The next day, Tuesday, Dan and I took the kids to see Jacob and hold him.  Having seen him the day before, we knew there was nothing to be afraid of and did not think it would scare the kids, because he really did just look like he was sleeping.  They held him, well Adam held him and kissed him. Allie ran around the room emptying tissue boxes one tissue at a time.  Such a mix of emotions, holding my dead son, while being a mom and telling Allie to stop messing with the tissues.  It was in a weird way perfect.  Just as it would have been had Jacob really been sleeping.  Life still went on, there was still the need to pay attention to Adam and Allie even as we held Jacob again in our arms.  We took pictures as best we could with our cell phones and hoped that one day Adam would remember at least seeing his brother and kissing his sweet face.  I wonder what he will remember about this time?  I pray that we have done the right things and have explained it to him in a way he can understand.  Allie I think was too young to remember this but you never know.  She was there and although it was impossible to get a picture of her with Jacob or a family picture, as is always a challenge, we do have her in the video from his burial. 

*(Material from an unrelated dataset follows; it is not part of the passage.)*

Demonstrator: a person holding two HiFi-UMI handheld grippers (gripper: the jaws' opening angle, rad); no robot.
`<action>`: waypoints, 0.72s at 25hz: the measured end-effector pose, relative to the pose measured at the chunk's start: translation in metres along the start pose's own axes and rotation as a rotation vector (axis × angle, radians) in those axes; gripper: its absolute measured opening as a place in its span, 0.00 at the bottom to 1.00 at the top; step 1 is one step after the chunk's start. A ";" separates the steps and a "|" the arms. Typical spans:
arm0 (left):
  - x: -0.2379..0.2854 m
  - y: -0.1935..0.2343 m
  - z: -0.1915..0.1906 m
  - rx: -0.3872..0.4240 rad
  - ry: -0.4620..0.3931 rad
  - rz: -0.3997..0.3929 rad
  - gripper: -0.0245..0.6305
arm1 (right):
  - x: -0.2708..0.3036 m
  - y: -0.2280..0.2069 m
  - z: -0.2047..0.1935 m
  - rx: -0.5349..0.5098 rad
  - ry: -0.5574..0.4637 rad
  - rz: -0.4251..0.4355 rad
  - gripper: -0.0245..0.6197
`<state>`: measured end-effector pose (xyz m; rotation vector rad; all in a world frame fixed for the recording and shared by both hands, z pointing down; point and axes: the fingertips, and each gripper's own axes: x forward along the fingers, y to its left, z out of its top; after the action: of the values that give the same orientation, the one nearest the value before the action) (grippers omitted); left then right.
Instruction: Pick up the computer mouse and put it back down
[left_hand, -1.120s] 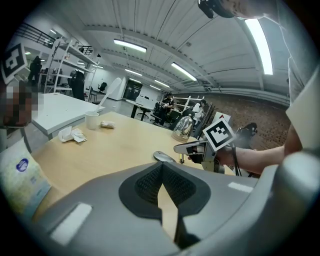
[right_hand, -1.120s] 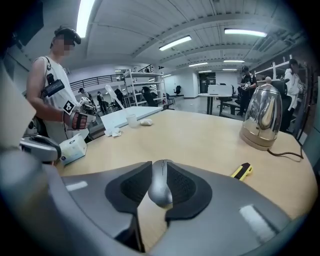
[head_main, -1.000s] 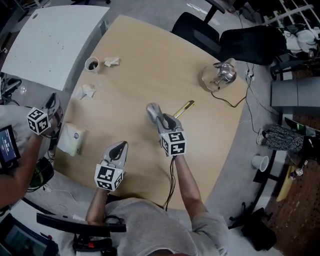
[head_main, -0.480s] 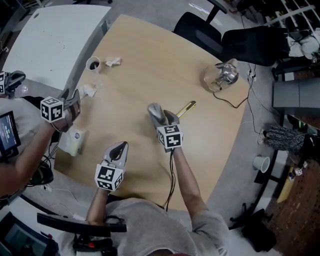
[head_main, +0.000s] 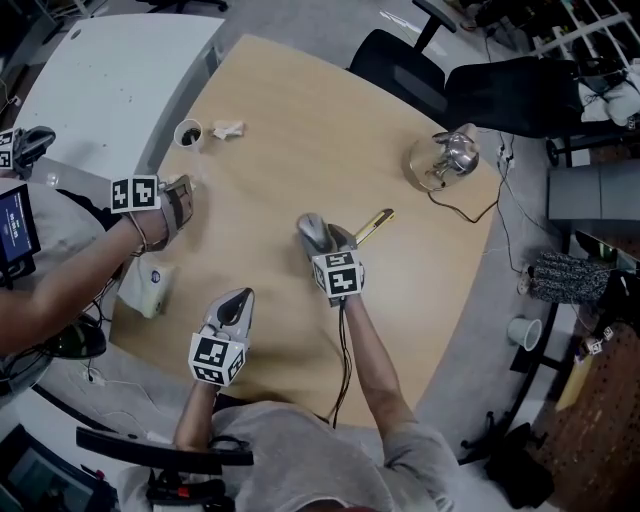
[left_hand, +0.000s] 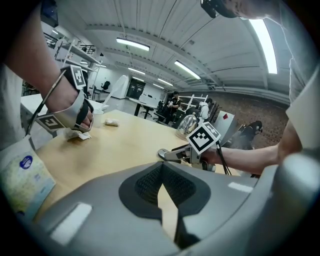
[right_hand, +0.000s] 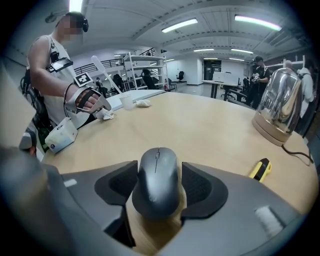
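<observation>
Wooden bench (head_main: 300, 130), rounded, mostly bare. Biggest change across it: a second person's arm has come in from the left edge, and that hand (head_main: 165, 205), strapped with a marker cube, now sits over a crumpled tissue by the bench's left rim; not part of this task. Glass kettle (head_main: 445, 155) at the far right and tissue pack (head_main: 148, 287) at the near left are unmoved. Left hand-held gripper (head_main: 233, 310) is in the same place low at the near edge, its pads meeting at the tips with nothing between them, idle. Right hand-held gripper (head_main: 322, 243) has come lower than a second ago, and its jaws are opening. The computer mouse (right_hand: 157, 175) sits between the two pads, nose pointing away from the camera. The pads stand close on either flank, a thin sliver of daylight showing on the right side, so they no longer appear to press. Bench wood shows just under the mouse's rear, so it reads as resting on the surface near bench centre. Judgement: the put-down is done or all but done, with only the release and withdrawal left. Yellow utility knife (head_main: 370, 225) lies just beside the mouse to its right, apart from it.
</observation>
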<state>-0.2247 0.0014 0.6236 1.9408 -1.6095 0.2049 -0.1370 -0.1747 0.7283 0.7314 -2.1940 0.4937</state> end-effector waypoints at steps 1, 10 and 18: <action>0.000 0.000 0.000 0.002 0.000 0.001 0.07 | 0.001 0.000 0.000 -0.001 0.003 0.001 0.48; 0.001 0.001 -0.001 0.002 0.002 0.002 0.07 | 0.008 0.002 -0.005 0.012 0.017 0.016 0.51; 0.001 0.002 0.000 0.001 -0.001 0.007 0.07 | 0.011 0.003 -0.008 0.005 0.028 0.015 0.52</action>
<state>-0.2261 0.0005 0.6241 1.9366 -1.6180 0.2075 -0.1409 -0.1718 0.7413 0.7070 -2.1745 0.5137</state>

The week dragged on, I continued to stay busy cleaning and keeping up with the kids, continued trying to press my breasts down to make my milk dry up.  Dan finished Jacob's coffin on Wednesday and we took it to the funeral home.  You know maybe it was Thursday...I can't even remember that.  We laid Jacob out on the white blanket Dan's mom had bought us for Adam's baptism.  We thought wrapping him up in that would be her contribution to his funeral, even though she was the lucky one and actually probably with him for all of eternity as we prepared for these next two hard days and then the rest of our lives without him.  Knowing that this was the last time we would hold him close to us, that I would feel his body next to mine, I just laid on the funeral room floor next to him and cried as we tried to figure out the best way to wrap him up.  Dan and I gently laid him in the coffin and made sure he was tucked in well.  This was a big moment but I can't put it into words...just more of my soul  and heart ripping apart.  Part of both of us will be in that coffin with him for the rest of our time on this earth.  The clock was ticking, the funeral was Thursday evening and he was now in the coffin, we would not hold him again, ever again, and once again, we had to leave him behind and go home.